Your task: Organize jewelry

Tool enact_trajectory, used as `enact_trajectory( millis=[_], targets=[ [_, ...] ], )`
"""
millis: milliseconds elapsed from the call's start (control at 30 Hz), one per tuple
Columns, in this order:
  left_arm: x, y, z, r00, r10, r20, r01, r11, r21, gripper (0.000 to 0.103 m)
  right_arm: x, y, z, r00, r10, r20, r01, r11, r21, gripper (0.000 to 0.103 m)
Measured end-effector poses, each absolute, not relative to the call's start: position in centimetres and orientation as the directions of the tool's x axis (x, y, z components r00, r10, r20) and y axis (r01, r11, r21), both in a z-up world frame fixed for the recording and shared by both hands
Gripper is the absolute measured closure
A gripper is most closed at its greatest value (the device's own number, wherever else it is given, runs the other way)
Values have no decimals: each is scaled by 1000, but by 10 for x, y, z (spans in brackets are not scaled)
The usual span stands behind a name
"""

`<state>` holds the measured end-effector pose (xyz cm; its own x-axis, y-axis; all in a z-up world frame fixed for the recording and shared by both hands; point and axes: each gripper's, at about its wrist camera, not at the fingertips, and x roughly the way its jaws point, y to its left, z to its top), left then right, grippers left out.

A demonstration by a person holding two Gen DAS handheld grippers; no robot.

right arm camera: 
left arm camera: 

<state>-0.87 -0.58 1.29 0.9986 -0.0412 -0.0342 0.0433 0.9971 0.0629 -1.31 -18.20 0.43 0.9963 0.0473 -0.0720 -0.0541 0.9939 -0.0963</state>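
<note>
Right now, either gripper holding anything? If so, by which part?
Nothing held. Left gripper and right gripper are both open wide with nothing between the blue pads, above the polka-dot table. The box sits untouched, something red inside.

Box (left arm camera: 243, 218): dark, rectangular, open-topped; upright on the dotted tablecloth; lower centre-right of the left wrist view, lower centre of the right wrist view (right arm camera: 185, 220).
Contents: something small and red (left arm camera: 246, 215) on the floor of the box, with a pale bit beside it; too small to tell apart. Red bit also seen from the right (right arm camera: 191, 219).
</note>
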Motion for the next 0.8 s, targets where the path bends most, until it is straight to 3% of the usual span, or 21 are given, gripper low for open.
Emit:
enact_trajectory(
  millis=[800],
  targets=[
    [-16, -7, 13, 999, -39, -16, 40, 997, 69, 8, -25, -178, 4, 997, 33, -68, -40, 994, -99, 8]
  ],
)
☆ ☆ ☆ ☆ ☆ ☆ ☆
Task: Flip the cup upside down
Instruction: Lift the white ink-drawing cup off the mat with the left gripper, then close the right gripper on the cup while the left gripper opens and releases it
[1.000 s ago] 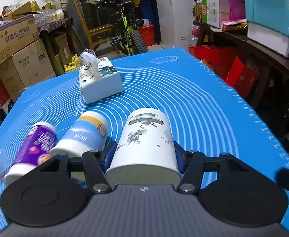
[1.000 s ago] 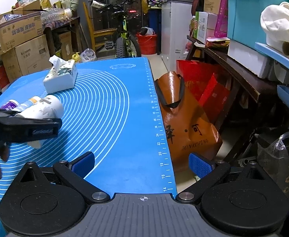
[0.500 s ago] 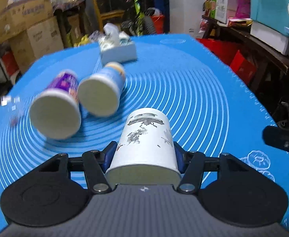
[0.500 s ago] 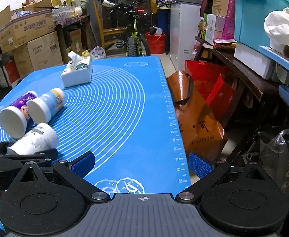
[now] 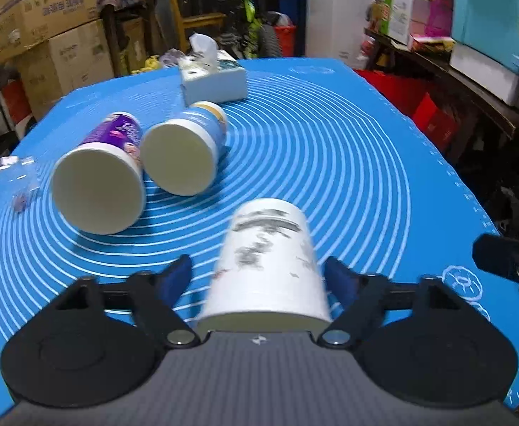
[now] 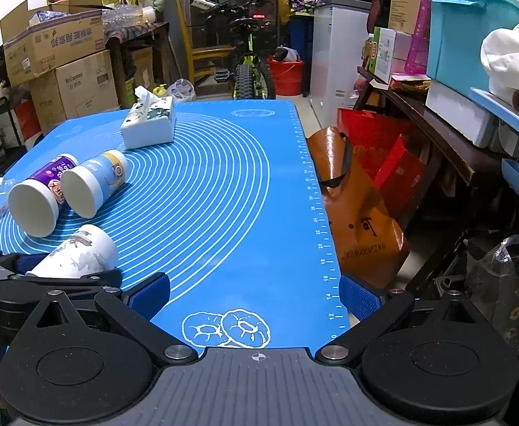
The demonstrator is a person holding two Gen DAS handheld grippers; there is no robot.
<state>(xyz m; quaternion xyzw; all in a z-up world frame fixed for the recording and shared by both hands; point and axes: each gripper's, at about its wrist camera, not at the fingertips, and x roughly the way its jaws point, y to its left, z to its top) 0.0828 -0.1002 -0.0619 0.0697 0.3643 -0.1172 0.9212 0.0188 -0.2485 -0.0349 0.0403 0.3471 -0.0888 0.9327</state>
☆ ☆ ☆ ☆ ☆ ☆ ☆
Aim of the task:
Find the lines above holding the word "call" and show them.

Written answer:
millis: milliseconds elapsed from the call's start (control at 30 Hz), one per tuple
Measured end-effector poses, each absolute, not relative to the call's start: position in centimetres and orientation as the directions of the tool's x axis (x, y, z components r00, r10, r20) and y axis (r01, r11, r21), both in a z-up world frame fixed for the recording and shared by both hands

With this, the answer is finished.